Hay que tener un gran desprecio y desconocimiento de Cádiz para decir que allí no se trabaja. No hay donde trabajar, que es distinto. Ninguna ciudad como Cádiz sufrió los devastadores efectos de la reconversión naval. Al derribo de las instalaciones del Astillero le llamaron en Cádiz durante mucho tiempo «los terrenos ociosos». Todo un símbolo: en Cádiz estaban en el paro, ociosos, hasta los solares de la industria desaparecida. Por no hablar del cierre de Tabacalera, que llegó a emplear a miles de cigarreras en su fábrica de la calle Plocia, ahora reconvertida en Palacio de Congresos. Entre el prohibicionismo del tabaco y la crisis naval, fueron cayendo como fichas de dominó todas las industrias subsidiarias de estas grandes factorías, y mandando a los gaditanos al paro de tres en fondo. Lo que ocurre es que a pesar de todo, esa gracia de que el señor Tamarit acusa a los gaditanos ha sido la espita por la que se ha ido la violencia de la protesta. A cualquier otra ciudad le hacen lo que perpetraron contra la industria gaditana y arde por los cuatro costados, como cuando la triste explosión del 1947, días antes de que «Islero» matara a Manolete en Linares.

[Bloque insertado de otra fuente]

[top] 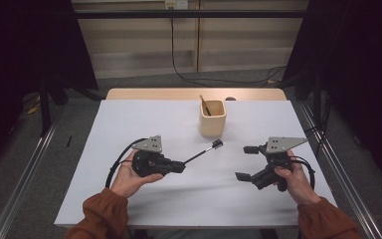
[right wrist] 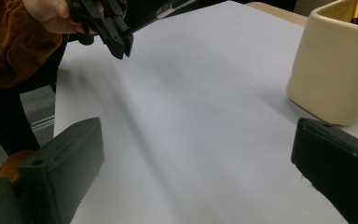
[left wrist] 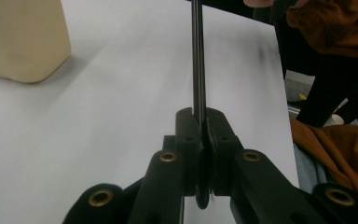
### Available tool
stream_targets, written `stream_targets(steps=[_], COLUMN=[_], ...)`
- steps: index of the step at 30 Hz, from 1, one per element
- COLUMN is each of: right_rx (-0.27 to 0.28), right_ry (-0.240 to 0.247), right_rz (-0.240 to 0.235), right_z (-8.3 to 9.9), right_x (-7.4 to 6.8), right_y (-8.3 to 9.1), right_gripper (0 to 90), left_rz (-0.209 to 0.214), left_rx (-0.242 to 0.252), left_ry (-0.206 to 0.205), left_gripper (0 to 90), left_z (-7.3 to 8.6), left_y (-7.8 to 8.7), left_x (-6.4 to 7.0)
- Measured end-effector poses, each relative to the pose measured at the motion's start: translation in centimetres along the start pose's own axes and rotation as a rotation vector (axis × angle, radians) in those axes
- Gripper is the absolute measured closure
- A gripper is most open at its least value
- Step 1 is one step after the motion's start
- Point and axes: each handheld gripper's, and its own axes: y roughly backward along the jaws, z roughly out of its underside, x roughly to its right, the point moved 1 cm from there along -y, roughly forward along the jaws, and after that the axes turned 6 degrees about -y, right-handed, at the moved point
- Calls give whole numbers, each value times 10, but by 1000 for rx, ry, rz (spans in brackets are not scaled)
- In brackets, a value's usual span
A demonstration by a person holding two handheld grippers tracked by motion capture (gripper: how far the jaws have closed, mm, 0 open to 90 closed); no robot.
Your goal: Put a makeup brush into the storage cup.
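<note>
A thin black tool [top: 201, 153] with a small dark head and a silver collar is held by its handle end in my left gripper [top: 180, 166], which is shut on it. The tool points up and right toward a cream square cup [top: 212, 118]. In the left gripper view the black handle [left wrist: 198, 65] runs straight out from between the closed jaws of the left gripper [left wrist: 200, 122]. A wooden-handled stick [top: 205, 105] leans inside the cup. My right gripper [top: 247, 163] hovers right of the tool, open and with nothing in it. In the right gripper view the cup [right wrist: 333, 70] stands beyond the right jaw.
The white table top [top: 144, 119] carries the cup at its far middle. A wooden strip [top: 179, 93] lines the far edge. Dark curtains and metal floor rails [top: 25, 169] flank the table. The person's orange sleeves [top: 104, 216] enter from the near edge.
</note>
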Motion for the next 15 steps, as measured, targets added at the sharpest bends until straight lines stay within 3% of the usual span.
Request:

No quiero hablar de la cuna cordobesa del señor Tamarit pero desde luego que ha aprendido poco de su paisano Séneca: «En Córdoba tenemos fama de más seriedad, mas senequismo», ha dicho. Y más malage. No se pueden hacer gracietas sobre la tragedia social del paro gaditano, que hasta los muchachos que se fueron a trabajar a la industria cerámica de Castellón tuvieron que regresar tras el pinchazo de la burbuja inmobiliaria. Lo que hay que elogiar es que se tengan ganas de chirigoteos a pesar del triste panorama laboral. Y para decir estas cosas hay que tener además la gracia que le falta al señor Tamarit y que le chorreaba al cantaor Ignacio Espeleta (1871-1938), estrella del espectáculo «Las calles de Cádiz» que promocionó Sánchez Mejías, donde hacía de zapatero. Se presentó Ignacio una noche en el teatro con una papalina tan gorda que hasta había olvidado la letra de su cante por alegrías. Con todo el ingenio, sustituyó la olvidada letra por un «tirititrán, tran, tran» que desde entonces ha quedado de rubrica en el arranque de las alegrías. En «Teoría y juego del duende», García Lorca dice: «Ignacio Espeleta, hermoso como una tortuga romana, a quien preguntaron una vez: «¿Cómo no trabajas?»; y él, con una sonrisa digna de Argantonio, respondió: «¿Cómo voy a trabajar, si soy de Cádiz?» Óoole. Claro que para decir eso con tal arte hay que ser de Cádiz y llamarse Espeleta, y no un dudoso empresario cordobés que desprecia a la noble ciudad que me adoptó como hijo.